Purpose: : To compare the fix automatic pattern of Pascal modified macular grid laser photocoagulation (APD) with the same technique (same laser parameters and lesion endpoint), but manually-delivered in a high-density manner (HDD).

Methods: : 40 patients treated either with a) APD photocoagulation (20 patients) or b) HDD photocoagulation (20 patients) were retrospectively analyzed. Before treatment, and at month 1, 3 and 6 and after treatment all patients underwent standardized color fundus photography (CFP), fluorescein angiography (FA), optical coherence tomography (OCT) and ophthalmic examinations, together with standardized assessments of best-corrected visual acuity, performed by masked visual acuity assessors using ETDRS protocols. Analysis was performed by Freidman test, Kruskal-Wallis test, and Mann-Whitney test P< 0.01.

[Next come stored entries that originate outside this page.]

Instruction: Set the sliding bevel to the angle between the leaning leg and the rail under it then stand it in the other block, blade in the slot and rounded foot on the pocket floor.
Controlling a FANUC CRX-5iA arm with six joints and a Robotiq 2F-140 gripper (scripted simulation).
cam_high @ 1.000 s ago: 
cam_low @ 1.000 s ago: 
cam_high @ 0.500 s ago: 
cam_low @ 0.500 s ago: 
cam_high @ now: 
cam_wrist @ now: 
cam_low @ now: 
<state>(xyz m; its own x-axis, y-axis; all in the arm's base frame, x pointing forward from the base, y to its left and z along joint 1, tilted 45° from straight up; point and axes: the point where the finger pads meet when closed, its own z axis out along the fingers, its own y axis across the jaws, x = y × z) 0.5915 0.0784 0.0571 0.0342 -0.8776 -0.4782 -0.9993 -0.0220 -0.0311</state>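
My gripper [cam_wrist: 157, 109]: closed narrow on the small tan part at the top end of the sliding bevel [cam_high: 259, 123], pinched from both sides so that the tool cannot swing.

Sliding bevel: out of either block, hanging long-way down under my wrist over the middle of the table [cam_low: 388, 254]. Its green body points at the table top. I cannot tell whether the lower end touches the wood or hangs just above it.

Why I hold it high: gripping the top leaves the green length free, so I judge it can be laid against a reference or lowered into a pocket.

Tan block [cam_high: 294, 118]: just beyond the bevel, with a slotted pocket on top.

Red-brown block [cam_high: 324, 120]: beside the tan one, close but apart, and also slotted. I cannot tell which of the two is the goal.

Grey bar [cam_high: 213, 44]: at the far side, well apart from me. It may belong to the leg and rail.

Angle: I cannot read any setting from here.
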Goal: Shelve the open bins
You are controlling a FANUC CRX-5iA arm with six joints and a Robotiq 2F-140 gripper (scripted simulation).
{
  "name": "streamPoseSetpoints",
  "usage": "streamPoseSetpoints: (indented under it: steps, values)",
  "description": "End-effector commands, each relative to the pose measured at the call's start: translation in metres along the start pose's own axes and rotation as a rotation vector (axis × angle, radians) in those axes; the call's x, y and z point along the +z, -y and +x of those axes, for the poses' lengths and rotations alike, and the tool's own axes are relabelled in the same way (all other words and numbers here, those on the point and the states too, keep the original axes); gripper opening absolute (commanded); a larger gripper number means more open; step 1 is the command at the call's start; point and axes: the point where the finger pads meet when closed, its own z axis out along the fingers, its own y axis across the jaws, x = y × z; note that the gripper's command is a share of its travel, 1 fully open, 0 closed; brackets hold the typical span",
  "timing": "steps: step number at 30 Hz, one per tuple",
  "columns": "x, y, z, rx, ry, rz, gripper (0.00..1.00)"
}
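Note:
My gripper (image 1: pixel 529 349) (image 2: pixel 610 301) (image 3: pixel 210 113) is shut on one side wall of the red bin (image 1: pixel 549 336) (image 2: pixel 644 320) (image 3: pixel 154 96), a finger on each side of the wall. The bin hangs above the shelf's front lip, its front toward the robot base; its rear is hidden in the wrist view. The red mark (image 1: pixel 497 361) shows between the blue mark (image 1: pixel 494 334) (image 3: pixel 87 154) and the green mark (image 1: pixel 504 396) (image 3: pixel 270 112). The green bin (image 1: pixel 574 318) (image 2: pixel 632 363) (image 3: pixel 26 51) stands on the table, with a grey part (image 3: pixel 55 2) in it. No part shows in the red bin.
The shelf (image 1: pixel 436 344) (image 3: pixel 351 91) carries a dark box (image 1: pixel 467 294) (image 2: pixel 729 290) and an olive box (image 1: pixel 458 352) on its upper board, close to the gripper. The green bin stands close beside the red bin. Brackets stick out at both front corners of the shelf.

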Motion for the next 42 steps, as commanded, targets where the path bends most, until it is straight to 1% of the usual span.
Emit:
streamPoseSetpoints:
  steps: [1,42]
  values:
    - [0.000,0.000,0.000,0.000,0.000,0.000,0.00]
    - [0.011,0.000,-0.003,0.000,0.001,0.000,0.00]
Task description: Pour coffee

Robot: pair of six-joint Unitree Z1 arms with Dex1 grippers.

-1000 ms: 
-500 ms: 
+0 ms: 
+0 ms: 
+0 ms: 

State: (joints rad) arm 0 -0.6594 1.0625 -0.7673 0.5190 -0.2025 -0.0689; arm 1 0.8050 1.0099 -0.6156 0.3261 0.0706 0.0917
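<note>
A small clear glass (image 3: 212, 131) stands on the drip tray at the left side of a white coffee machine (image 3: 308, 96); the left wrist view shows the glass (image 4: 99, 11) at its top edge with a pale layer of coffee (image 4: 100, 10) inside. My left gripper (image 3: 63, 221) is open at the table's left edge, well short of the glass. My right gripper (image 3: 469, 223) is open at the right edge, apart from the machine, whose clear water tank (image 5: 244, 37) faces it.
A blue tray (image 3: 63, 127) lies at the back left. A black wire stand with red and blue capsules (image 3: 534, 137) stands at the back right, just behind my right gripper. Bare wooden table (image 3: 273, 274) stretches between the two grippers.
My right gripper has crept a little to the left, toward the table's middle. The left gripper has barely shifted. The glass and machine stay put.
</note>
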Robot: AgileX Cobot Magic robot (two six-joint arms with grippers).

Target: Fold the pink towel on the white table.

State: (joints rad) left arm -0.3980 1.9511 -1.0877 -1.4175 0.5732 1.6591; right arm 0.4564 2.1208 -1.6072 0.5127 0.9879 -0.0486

Results: : There were no statistically significant differences between the two groups regarding age, gender, race, type / duration of diabetes mellitus, HbA1c, and severity of retinopathy. At baseline, median BCVA and median CMT were not significantly different in all treatment groups. At 6 months, the HDD group had the best improvement of BCVA and the highest CMT reduction. Laser lesions were barely clinically observed, but clearly detected on FA examination. There were no adverse events and no serious collateral effects

Conclusions: : At 6 months the clinical performance favored the HDD over the APD photocoagulation technique for the anatomic and functional aspects of improvement tested in this investigation. In addition to newer treatments modalities, exploiting innovative laser technologies in parallel to a focused and engineered intervention will be the breakthrough pathway to progress DME treatment for an ultimate and sustained vision restoration.